I returned from Katerada Tuesday afternoon.
That night one of the novices, Br. Allan, (at right) went out hunting for a pig for my farewell dinner, and as luck would have it he speared a pig caught rummaging around in their sweet potato patch. His cry brought all the brothers running and they helped prepare the pig. I didn't hear the cry, or didn't distinguish it among all the many strange sounds at night. I only learned about the hunt the next day.

Wednesday morning, Br. Wallace, the Guardian, took me on a local transport to Martyr's School where Brother Robert and Brother Anthony are school Chaplains. We had to travel on the back of a large truck because most of the bridges are out and we had to drive through the rivers.Martyr's School was one of the first Anglican schools in PNG, built after WWII, and named after the men and women (all were missionaries, both nationals and ex-pats) who were held captive and then killed with bayonets by the Japanese. Because of the devastation caused by the floods, the school term was only just beginning, nearly five weeks late. As Chaplains, the brothers teach religion courses and re available for counseling with the students. Many of the brothers have done this job, and as we traveled around PNG in the next few weeks, we were often greeted by young adults who had been students at Martyr's School.

The farewell dinner featured the delicious pig and dozens of other dishes prepared by the brothers and their friends. It was a happy time with gifts, speeches and singing.

Friday March 14 we flew to Alotau, to Ukaka Village to receive the First Profession of Vows by Br. Dudley Adia and Brother Gabriel on Palm Sunday. The weekend was spent gathering stones for the ovens (called muu-muus in this part of PNG), killing the pig, gathering coconuts and other provisions. Finally the big day arrived. It was the first time I'd received brothers' vows and it was a big deal! They were trembling and stammering as they said their vows. I was a basket case myself; bless their hearts. It was a relief to come out of church to a huge picnic feast. The brothers' families danced and sang, and tray after tray of food was brought out; Brother Dudley's family and many friends and neighbors had stayed up all night cooking.

We returned to Port Moresby for Holy Week. We all shared in the parish observances, many of us speaking at the Good Friday Stations of the Cross, clambering all over the stony hillside behind the church. Nearly 80 people clawed their way along the route, slipping and sliding: no easy path following the Way of the Cross.
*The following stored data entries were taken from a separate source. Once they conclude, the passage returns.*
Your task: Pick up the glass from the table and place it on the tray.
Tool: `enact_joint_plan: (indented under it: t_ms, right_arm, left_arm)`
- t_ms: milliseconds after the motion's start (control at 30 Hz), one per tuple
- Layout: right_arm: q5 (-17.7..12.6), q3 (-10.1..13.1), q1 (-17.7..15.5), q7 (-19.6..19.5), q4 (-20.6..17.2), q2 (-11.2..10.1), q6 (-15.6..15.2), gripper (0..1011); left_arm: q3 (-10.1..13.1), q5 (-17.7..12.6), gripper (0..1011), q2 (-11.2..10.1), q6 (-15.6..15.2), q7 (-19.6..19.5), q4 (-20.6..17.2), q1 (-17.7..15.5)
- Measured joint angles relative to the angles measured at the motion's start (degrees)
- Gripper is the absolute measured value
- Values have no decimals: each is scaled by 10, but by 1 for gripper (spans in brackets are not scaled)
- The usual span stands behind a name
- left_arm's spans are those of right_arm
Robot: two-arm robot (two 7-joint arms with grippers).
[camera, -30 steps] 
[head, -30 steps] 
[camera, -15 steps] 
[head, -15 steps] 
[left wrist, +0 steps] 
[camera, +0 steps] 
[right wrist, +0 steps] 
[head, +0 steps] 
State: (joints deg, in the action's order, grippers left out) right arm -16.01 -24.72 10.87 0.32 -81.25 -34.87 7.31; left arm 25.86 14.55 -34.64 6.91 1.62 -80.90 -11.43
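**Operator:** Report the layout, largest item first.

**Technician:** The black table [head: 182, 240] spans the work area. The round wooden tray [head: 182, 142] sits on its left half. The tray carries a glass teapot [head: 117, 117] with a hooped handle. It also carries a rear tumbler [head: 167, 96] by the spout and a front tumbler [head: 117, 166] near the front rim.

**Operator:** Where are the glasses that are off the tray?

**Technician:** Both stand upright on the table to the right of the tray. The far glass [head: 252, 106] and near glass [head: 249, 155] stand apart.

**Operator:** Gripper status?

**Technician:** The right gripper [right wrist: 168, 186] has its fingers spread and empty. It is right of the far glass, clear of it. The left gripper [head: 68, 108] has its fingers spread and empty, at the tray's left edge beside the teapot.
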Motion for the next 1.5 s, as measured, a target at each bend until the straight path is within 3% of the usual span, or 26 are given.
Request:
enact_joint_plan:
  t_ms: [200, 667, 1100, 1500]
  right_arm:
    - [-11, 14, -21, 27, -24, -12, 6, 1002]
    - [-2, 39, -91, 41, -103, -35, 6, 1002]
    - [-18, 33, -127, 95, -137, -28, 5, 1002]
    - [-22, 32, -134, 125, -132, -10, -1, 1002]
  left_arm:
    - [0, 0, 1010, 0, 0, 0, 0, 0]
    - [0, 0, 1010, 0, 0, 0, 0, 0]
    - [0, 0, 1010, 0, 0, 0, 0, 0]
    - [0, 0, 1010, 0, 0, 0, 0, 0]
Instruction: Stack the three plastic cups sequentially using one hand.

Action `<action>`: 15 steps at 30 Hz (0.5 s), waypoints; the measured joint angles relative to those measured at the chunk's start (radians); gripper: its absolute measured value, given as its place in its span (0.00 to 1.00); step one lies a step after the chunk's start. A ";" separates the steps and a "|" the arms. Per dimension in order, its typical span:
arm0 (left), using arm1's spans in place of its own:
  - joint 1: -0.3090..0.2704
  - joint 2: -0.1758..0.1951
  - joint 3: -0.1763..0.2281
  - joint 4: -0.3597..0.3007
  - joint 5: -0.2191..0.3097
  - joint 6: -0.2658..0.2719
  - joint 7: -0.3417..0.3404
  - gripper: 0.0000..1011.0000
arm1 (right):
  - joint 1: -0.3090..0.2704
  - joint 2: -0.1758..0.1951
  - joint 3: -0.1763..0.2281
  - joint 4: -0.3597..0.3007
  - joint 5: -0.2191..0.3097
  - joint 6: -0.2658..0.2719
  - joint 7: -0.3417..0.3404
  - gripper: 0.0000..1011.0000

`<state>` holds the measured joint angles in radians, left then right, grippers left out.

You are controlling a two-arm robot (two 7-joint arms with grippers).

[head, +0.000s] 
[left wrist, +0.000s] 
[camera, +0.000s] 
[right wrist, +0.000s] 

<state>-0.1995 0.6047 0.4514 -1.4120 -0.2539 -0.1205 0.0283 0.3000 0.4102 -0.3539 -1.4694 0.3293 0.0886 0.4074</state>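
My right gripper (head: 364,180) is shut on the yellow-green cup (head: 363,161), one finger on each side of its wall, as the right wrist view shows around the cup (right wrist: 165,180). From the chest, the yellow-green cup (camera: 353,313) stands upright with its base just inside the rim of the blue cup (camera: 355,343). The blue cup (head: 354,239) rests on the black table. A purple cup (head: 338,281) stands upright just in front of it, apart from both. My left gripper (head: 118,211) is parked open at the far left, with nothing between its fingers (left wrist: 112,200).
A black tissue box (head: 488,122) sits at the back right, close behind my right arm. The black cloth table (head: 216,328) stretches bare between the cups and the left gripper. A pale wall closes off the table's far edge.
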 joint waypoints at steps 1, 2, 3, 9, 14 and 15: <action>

Easter Sunday I preached at the parish Eucharist. Brother Lukas (at left) and 6 other young people, served as acolytes wearing traditional costumes. The words were pretty much the same as we use in the Episcopal Church, but we were definitely not in Kansas any more!!

Easter Monday Br. Laurence and I flew to Goroka in the Highlands so I could meet and spend time with Br. Andrew (below, with his cat). Andrew was with the first brothers who came to PNG in 1959 and he has had a remarkable career with the brothers. He became a psychiatrist and for many years worked with the government. He was also part of the Melanesian Institute and wrote and taught on cross cultural work. Currently he does mostly forensic psychiatry, interviewing people for the public defender and writing reports for the courts. It is still pioneering work in that country and he has brought a tremendous amount of compassion and mercy into the proceedings for many people.